(Beginning of Material provided)
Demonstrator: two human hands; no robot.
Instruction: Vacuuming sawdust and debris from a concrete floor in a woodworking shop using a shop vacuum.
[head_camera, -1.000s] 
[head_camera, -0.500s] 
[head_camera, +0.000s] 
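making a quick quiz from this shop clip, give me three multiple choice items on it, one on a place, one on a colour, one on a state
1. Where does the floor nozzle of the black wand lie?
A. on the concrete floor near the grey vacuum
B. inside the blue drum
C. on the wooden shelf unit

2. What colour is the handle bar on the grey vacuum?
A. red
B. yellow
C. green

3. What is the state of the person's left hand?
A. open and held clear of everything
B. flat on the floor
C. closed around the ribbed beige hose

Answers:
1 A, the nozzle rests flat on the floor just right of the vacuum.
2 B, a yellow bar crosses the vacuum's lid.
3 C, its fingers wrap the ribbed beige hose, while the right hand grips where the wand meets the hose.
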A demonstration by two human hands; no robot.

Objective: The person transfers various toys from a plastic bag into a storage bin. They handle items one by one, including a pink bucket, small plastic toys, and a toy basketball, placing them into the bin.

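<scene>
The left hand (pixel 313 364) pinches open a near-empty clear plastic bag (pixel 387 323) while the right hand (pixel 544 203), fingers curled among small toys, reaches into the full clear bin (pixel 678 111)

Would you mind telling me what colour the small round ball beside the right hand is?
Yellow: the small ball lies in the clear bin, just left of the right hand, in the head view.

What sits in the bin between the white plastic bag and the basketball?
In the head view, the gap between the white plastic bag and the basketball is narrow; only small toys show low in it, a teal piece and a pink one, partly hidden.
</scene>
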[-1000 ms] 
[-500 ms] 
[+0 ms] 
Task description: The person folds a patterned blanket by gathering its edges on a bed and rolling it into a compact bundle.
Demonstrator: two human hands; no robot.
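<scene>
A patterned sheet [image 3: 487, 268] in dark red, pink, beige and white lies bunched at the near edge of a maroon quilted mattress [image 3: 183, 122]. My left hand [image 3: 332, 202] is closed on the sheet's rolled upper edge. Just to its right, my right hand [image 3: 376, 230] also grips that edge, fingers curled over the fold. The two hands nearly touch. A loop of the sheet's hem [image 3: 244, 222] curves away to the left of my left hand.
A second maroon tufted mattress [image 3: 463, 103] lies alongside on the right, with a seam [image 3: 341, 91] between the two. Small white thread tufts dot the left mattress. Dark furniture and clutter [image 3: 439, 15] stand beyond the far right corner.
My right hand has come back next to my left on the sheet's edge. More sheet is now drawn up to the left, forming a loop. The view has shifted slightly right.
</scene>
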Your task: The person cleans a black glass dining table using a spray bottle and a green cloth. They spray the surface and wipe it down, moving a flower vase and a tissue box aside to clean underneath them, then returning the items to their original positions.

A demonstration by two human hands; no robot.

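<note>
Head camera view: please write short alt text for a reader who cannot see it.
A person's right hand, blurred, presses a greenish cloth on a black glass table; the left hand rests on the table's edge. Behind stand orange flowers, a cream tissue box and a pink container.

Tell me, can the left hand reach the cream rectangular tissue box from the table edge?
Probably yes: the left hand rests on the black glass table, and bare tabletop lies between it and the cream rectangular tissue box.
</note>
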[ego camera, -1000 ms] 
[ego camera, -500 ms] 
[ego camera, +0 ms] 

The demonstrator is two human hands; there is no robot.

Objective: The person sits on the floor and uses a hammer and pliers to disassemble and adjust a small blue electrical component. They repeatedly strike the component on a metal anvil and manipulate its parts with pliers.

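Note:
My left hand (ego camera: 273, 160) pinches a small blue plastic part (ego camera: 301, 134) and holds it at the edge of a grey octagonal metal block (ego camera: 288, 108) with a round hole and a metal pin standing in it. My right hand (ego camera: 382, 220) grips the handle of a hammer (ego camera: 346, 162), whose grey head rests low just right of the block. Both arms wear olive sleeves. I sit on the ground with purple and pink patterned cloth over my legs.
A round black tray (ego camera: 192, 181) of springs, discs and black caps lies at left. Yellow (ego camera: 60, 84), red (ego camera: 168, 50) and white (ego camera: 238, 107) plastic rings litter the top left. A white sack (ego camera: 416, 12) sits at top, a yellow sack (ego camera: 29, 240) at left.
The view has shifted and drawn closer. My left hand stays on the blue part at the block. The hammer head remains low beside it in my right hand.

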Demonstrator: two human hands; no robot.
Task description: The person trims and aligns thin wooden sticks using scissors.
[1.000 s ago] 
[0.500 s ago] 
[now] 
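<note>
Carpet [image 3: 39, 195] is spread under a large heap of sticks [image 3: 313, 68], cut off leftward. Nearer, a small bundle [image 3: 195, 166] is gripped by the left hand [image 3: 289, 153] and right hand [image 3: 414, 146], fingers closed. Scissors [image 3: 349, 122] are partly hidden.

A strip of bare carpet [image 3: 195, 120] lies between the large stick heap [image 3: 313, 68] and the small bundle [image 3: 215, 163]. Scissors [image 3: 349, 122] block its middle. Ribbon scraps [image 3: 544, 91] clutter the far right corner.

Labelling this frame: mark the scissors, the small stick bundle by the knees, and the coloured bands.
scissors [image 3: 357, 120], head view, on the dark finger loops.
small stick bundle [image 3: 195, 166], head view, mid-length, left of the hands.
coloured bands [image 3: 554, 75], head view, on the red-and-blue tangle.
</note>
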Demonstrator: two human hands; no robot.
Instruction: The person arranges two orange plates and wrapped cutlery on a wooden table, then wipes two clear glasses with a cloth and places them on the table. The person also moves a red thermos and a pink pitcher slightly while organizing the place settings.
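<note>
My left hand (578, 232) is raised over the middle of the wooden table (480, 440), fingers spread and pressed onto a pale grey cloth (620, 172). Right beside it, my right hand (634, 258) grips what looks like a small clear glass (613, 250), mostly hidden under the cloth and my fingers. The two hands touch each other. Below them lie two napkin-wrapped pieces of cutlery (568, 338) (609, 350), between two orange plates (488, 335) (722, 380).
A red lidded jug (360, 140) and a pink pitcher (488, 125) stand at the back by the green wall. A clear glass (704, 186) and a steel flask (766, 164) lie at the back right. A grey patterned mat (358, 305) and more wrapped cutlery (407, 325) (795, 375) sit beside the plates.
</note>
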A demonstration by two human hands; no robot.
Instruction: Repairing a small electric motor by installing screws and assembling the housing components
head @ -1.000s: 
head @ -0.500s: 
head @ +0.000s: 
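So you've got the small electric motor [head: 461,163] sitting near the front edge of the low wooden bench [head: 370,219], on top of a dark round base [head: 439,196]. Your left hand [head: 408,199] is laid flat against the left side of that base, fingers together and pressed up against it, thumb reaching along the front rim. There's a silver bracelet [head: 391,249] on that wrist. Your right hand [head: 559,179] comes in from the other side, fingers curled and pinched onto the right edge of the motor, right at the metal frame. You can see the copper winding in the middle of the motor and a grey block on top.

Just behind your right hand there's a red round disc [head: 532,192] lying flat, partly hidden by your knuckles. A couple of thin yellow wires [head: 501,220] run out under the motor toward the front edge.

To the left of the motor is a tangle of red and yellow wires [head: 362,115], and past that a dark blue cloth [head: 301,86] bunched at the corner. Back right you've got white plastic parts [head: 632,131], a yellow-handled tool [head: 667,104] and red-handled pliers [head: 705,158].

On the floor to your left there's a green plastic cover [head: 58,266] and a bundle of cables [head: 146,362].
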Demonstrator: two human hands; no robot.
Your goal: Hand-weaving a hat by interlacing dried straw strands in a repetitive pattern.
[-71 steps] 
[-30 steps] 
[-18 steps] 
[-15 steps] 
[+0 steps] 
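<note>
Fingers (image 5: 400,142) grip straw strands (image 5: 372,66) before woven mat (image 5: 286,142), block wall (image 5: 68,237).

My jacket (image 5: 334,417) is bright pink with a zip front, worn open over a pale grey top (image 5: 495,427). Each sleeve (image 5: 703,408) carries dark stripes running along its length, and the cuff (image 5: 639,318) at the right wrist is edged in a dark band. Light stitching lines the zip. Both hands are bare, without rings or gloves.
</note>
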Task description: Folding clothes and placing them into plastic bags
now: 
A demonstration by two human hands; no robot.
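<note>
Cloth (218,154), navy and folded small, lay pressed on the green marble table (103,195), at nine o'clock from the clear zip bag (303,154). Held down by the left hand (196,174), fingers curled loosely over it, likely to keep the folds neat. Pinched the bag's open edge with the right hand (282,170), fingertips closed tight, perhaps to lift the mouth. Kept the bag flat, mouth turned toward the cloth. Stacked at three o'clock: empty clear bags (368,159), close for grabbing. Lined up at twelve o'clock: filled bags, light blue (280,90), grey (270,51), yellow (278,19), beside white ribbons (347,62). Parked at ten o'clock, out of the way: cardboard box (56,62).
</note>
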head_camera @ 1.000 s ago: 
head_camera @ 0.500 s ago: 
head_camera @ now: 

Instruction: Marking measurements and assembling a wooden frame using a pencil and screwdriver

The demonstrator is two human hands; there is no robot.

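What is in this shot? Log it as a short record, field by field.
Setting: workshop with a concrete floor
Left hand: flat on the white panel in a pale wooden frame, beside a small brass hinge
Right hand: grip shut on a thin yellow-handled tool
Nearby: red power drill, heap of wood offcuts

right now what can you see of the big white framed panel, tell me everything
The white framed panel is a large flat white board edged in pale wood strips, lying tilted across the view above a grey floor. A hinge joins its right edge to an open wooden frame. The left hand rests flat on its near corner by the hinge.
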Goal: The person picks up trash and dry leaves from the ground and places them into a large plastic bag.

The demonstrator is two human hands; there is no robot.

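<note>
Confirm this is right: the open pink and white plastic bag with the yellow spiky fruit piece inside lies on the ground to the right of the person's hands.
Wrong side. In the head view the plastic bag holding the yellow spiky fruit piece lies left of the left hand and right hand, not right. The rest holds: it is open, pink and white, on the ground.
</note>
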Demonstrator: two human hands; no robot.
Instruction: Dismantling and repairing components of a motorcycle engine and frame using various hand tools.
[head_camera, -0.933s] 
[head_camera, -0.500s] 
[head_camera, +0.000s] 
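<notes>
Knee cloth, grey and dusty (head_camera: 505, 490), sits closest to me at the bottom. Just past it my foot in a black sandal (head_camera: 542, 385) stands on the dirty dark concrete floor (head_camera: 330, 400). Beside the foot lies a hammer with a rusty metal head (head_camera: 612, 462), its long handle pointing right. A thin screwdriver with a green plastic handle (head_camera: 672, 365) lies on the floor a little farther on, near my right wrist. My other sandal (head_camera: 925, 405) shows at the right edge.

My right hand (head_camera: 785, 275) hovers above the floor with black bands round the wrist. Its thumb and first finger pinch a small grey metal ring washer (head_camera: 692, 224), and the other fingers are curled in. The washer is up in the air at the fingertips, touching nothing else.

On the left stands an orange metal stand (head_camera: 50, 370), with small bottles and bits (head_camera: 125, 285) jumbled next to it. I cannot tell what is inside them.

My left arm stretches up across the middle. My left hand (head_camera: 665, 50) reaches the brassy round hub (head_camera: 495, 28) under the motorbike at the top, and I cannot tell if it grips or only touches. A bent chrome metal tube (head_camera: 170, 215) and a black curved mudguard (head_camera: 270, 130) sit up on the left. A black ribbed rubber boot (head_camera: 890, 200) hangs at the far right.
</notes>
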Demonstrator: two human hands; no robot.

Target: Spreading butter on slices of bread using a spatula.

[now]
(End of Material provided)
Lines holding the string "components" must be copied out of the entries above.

Instruction: Repairing a small electric motor by installing screws and assembling the housing components
Instruction: Dismantling and repairing components of a motorcycle engine and frame using various hand tools.

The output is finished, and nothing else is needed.